==== The data

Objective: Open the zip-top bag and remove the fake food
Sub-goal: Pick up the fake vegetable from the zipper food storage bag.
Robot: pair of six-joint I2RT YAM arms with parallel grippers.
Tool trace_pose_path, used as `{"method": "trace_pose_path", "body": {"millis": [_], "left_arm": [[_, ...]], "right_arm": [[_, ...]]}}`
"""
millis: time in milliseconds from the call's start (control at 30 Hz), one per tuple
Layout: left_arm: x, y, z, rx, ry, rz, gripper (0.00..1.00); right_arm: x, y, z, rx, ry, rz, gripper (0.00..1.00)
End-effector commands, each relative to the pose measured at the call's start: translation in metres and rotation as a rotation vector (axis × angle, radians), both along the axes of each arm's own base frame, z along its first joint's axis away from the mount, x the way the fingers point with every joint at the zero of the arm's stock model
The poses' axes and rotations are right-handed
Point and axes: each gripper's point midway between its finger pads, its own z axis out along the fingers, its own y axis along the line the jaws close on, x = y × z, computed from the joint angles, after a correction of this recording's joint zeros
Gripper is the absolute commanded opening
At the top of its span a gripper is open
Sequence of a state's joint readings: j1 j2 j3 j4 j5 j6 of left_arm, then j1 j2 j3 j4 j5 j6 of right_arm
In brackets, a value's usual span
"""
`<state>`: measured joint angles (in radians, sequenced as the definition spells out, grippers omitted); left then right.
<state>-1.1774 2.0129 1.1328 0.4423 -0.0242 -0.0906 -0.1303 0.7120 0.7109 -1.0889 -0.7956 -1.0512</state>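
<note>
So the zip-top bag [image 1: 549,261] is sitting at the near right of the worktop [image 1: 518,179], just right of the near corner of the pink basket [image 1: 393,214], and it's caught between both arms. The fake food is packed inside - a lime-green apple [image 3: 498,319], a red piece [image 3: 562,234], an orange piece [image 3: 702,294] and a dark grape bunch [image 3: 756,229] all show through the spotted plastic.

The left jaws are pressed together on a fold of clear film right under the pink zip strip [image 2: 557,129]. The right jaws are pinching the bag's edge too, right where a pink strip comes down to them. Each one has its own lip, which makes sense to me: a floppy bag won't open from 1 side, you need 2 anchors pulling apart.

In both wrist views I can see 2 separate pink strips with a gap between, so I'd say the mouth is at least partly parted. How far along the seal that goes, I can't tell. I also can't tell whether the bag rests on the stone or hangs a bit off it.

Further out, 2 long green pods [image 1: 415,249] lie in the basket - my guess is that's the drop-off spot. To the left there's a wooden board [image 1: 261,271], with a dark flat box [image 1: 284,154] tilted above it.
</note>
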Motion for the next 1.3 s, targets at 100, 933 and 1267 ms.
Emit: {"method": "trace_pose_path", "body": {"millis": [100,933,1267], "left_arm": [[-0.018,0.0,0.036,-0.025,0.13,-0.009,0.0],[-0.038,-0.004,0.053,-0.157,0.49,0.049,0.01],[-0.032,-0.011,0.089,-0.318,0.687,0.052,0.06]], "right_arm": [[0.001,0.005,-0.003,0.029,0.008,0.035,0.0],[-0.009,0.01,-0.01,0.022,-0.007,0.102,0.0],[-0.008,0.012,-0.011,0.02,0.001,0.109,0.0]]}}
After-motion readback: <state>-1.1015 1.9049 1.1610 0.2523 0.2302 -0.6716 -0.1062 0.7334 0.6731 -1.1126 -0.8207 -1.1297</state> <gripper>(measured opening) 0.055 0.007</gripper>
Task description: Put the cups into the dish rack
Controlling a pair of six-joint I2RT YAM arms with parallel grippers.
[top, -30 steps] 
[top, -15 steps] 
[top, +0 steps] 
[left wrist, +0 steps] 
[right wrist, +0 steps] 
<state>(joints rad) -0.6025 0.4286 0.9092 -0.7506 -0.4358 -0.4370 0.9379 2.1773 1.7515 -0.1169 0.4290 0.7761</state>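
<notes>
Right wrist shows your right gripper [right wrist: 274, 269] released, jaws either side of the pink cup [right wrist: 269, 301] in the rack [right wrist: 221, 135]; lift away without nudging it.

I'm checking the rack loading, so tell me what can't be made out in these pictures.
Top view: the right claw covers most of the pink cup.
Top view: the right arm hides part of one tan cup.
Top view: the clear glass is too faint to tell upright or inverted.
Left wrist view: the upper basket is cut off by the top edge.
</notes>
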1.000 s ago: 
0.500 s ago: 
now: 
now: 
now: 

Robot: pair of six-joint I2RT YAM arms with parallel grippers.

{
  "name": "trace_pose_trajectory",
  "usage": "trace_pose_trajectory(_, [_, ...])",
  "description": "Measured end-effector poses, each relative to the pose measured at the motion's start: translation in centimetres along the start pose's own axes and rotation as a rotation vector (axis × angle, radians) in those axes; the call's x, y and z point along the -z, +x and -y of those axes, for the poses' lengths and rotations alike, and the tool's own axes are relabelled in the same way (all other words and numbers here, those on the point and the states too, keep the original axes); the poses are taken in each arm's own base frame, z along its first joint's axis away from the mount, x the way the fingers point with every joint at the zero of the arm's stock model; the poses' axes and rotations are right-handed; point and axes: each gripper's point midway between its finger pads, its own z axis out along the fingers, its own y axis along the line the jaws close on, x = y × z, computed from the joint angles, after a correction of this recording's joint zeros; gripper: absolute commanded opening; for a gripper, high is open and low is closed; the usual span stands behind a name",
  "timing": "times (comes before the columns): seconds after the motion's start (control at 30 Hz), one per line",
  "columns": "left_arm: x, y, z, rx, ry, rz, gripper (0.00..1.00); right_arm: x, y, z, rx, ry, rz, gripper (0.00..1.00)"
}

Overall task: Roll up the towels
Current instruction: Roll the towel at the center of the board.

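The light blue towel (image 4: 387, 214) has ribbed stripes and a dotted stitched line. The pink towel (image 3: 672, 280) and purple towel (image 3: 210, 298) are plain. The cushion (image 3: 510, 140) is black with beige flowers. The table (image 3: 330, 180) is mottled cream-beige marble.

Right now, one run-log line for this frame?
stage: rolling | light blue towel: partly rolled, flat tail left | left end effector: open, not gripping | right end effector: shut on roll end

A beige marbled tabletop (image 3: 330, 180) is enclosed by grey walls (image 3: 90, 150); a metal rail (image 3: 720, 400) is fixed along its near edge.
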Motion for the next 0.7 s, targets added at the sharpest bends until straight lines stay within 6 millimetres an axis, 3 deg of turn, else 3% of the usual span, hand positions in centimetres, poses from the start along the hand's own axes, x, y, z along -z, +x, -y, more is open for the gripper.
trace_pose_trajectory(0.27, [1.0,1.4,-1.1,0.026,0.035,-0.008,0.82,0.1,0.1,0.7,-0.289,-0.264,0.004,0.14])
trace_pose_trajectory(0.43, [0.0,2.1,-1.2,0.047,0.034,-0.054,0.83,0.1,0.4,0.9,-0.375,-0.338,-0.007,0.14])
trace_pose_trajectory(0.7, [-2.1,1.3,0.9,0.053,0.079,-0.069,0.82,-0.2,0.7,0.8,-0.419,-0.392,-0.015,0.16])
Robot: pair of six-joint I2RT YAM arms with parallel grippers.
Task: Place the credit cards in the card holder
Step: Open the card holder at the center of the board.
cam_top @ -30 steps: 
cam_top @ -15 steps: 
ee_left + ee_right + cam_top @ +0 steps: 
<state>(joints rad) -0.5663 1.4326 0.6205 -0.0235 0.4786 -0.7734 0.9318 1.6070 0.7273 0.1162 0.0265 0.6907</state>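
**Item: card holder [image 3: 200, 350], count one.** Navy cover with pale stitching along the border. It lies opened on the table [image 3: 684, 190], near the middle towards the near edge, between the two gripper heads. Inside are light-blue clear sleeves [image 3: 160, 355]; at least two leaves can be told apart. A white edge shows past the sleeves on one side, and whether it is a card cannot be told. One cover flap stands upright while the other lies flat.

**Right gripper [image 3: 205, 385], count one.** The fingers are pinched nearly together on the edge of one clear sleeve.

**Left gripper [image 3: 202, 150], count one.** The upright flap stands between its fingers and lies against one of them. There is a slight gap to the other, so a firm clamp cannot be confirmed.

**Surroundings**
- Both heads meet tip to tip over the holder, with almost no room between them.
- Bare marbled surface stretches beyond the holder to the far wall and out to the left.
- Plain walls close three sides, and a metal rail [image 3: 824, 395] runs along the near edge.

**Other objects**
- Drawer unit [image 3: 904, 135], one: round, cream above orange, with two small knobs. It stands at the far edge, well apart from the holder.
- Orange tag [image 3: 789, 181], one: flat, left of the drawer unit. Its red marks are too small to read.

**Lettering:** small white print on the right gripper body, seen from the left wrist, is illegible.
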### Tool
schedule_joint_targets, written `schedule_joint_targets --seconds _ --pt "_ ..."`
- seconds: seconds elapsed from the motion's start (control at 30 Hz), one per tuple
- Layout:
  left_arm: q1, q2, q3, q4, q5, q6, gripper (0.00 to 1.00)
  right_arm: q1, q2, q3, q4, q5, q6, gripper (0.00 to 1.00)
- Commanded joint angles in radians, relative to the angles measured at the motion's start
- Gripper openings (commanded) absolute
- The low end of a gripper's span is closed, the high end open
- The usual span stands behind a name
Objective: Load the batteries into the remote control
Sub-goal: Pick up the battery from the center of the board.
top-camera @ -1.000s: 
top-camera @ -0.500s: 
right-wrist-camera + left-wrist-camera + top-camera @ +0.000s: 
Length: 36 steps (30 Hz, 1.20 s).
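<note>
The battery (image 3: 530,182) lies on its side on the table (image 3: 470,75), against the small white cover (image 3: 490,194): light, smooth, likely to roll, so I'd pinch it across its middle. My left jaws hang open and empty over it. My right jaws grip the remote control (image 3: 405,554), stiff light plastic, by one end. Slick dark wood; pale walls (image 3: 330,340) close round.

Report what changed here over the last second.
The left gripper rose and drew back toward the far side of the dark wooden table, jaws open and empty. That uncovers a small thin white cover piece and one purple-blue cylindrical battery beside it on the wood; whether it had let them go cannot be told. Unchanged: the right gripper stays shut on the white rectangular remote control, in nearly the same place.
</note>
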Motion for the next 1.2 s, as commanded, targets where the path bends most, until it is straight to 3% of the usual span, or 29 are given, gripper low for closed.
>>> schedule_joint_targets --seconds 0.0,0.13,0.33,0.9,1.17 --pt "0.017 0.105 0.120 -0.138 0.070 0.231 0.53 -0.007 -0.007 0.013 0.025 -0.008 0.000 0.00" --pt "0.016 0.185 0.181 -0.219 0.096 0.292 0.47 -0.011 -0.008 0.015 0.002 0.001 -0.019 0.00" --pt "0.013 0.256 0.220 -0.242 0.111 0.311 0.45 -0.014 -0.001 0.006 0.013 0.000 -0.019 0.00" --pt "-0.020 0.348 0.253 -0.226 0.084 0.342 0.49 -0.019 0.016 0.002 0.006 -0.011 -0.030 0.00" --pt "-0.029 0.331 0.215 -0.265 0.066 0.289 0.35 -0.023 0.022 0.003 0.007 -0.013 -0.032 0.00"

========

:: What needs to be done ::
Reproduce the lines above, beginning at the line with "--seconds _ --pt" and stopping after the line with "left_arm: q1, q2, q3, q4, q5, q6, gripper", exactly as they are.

:: Result of this task ::
schedule_joint_targets, written `schedule_joint_targets --seconds _ --pt "_ ..."`
- seconds: seconds elapsed from the motion's start (control at 30 Hz), one per tuple
- Layout:
  left_arm: q1, q2, q3, q4, q5, q6, gripper (0.00 to 1.00)

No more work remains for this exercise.